ALWAYS Ms. Never Miss or Mrs, is my stance. It seems fairly unarguable that after centuries of using an honorific to specify to whom a woman is beholden, women might want to throw off the yoke and plump for an alternative.
Of course, that’s not the case. I know plenty of women who love being a Miss and many more for whom being a Mrs is of great import.
If you, like me, are a Ms then you can thank Sheila Michaels, the American feminist campaigner who died last week. Ms Michaels used the prefix as a symbol of a woman’s right not to be defined by her relationship to a man. If you are not like me then you might think the matter is pointless frippery.

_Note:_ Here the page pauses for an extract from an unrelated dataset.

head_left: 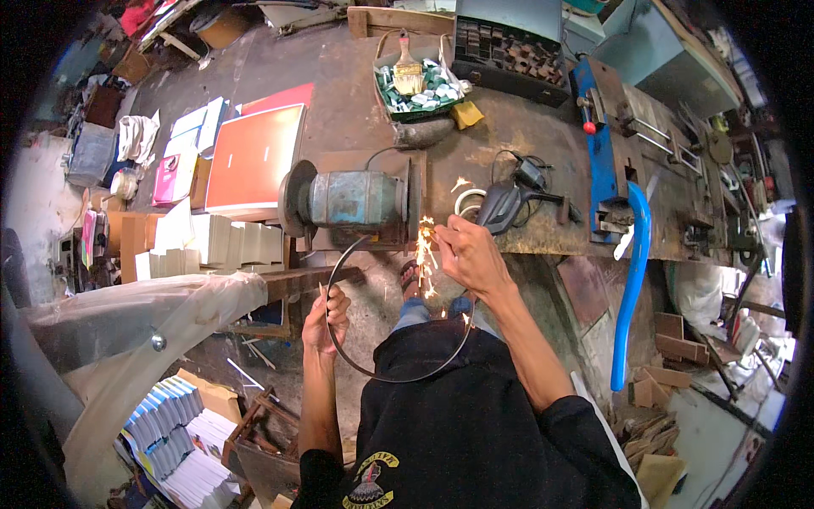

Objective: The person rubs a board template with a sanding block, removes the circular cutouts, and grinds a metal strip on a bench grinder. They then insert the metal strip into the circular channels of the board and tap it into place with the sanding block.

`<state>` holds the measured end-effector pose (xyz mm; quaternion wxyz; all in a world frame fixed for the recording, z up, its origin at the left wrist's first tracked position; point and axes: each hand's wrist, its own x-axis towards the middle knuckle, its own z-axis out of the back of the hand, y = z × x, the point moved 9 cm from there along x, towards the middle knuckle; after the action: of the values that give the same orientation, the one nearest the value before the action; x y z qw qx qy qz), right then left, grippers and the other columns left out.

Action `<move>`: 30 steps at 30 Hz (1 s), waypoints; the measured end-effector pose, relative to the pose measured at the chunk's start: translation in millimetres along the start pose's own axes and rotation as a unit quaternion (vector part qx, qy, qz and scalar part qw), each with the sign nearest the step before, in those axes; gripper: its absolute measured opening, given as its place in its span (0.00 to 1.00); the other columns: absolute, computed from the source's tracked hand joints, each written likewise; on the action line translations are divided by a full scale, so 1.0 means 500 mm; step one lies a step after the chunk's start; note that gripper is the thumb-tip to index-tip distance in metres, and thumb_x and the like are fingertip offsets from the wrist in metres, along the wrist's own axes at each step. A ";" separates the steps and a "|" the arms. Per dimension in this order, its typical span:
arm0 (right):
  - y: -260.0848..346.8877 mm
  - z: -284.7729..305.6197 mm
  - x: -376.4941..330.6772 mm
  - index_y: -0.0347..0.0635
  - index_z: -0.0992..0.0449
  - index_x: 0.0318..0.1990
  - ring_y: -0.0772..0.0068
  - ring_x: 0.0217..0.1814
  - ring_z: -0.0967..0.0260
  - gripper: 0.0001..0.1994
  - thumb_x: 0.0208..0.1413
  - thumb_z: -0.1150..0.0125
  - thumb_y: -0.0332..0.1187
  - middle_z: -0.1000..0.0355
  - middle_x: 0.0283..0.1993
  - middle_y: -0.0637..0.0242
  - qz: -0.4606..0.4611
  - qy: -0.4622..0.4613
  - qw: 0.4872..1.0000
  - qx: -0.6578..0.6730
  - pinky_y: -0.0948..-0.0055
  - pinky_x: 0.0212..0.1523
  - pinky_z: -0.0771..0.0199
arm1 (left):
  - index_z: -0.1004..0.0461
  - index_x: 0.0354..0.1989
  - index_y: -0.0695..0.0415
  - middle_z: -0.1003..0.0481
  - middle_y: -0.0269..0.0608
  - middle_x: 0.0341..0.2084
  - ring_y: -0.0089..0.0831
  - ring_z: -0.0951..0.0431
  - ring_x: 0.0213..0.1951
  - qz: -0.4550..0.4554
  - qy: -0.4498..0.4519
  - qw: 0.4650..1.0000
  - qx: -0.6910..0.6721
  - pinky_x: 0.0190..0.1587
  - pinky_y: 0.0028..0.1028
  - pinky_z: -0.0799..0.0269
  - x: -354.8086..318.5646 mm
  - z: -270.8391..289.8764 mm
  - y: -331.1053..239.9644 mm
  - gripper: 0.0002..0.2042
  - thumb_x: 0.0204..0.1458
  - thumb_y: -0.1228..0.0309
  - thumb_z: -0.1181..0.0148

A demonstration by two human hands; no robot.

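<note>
Cluttered wooden workbench (pixel 356 102) — bench grinder (pixel 352 202), sparks (pixel 424 254) — crowded workshop.

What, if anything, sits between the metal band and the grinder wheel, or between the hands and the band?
Nothing visible. The thin metal band already meets the bench grinder at its right-hand wheel, where sparks fly. The right hand pinches the band at that end; the left hand grips its lower left curve directly.
</note>
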<state>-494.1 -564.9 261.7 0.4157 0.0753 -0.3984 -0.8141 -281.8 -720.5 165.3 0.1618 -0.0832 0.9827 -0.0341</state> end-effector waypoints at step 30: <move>0.106 0.470 -0.137 0.41 0.21 0.43 0.57 0.34 0.29 0.14 0.47 0.33 0.26 0.28 0.37 0.60 -0.028 -0.279 0.954 -0.111 0.64 0.33 0.28 | 0.32 0.29 0.62 0.35 0.35 0.17 0.21 0.36 0.16 0.068 0.147 0.937 0.311 0.14 0.19 0.38 0.166 -0.384 0.203 0.14 0.57 0.65 0.37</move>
<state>-524.2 -394.4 442.8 0.2708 -0.1900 -0.4030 -0.8533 -436.8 -627.3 311.4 0.0353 0.0437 0.9393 -0.3385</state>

I wonder what you would think about the prefix Mx. It, like Ms, is certainly not new. First emerging in the 1970s, the M comes from the first letter of those other honorifics and the x denotes an unknown quality. Mx is for those who do not identify as male or female or would rather their gender is unknown.
I’ve noticed it popping up more often recently, both in the media and in real life, as labelling and gender become the hot button topic.

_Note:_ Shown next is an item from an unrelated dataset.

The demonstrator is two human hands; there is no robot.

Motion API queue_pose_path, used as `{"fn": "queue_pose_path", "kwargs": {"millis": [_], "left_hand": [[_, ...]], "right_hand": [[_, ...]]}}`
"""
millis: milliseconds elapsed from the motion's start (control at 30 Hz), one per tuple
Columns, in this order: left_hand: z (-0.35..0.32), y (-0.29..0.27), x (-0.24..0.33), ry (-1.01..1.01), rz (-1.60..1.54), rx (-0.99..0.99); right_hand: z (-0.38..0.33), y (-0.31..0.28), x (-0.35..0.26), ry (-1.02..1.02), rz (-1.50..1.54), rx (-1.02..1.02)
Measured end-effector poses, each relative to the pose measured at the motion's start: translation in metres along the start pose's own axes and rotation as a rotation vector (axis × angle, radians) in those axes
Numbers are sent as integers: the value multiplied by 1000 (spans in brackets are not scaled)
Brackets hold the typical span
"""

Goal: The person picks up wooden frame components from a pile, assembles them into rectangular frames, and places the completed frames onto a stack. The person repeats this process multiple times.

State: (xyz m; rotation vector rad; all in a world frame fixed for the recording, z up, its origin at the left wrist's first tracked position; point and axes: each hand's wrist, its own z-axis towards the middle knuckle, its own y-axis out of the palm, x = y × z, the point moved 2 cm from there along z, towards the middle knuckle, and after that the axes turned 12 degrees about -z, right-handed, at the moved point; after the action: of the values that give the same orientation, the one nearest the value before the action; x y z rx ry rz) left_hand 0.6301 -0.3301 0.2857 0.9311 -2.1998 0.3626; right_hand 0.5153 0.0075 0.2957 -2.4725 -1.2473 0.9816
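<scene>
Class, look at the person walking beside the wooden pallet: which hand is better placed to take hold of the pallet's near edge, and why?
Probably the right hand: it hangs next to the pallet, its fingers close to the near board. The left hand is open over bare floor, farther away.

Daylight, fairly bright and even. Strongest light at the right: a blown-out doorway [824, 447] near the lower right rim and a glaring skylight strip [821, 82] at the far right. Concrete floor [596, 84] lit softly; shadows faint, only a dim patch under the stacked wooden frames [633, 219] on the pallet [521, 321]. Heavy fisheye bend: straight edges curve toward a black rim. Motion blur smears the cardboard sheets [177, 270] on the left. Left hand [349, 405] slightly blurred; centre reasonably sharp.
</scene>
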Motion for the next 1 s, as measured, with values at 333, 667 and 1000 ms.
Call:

Transport for London has just announced it is ditching “ladies and gentlemen” from its station announcements and will “issue reminders to staff” who continue to slip up and say the phrase. Instead, “hello everyone” will be used. The idea is to make stations inclusive and welcoming for all, no matter which gender you identify with.
For most, gender is two things: male or female, with a tiny number born outside the binary. Actually, that’s sex. Gender, arguably a social construct, is fluid and comes tie dye, not monochrome. Some feminists are fully behind the erasing of gender. Gender tropes, they believe, create a power imbalance in which men benefit and women lose. If you break down gender, you break down the barriers that hamper women.
Other are more cautious of – or oppose – the notion, arguing if we fail to protect the definition of “women” then women’s spaces and women’s right, long fought for, are at risk.
No matter which your stance, gender issues are making unavoidable headlines.
We have gender neutral toilets in Scottish schools. More than 100 schools across the UK have adopted gender neutral uniforms. A Canadian baby was issued a health card with the designation U after its parent, who Piers Morgan tackled on Good Morning Britain, declined to have the child registered male or female.
Last year Will Smith’s son Jaden Smith was the face of Louis Vuitton’s womenswear. Facebook has 70 gender designations. Charity Stonewall is campaigning to have a gender neutral X option on British passports.
Ms was once a bold, political stance. Now, as women’s rights have advanced, fewer women care. Choice has become the thing, not the label. For gender, choice is now the thing and the labels are to be expanded or shunned altogether.
Sheila Michaels, in describing her campaign for wider acknowledgement of Ms, said: “There was no place for me.” Of the first time she had seen the honorific written down, she said: “Ms is me.”
For marginalised groups, language matters. Words and labels are powerful. As with gender-specific honorifics, these things will matter to some and be frivolous nonsense to others.
But as Ms Michaels pointed out, the way we label ourselves is important. If you doubt that, you may have to change your perspective as gender issues come to a school, passport or station announcement near you.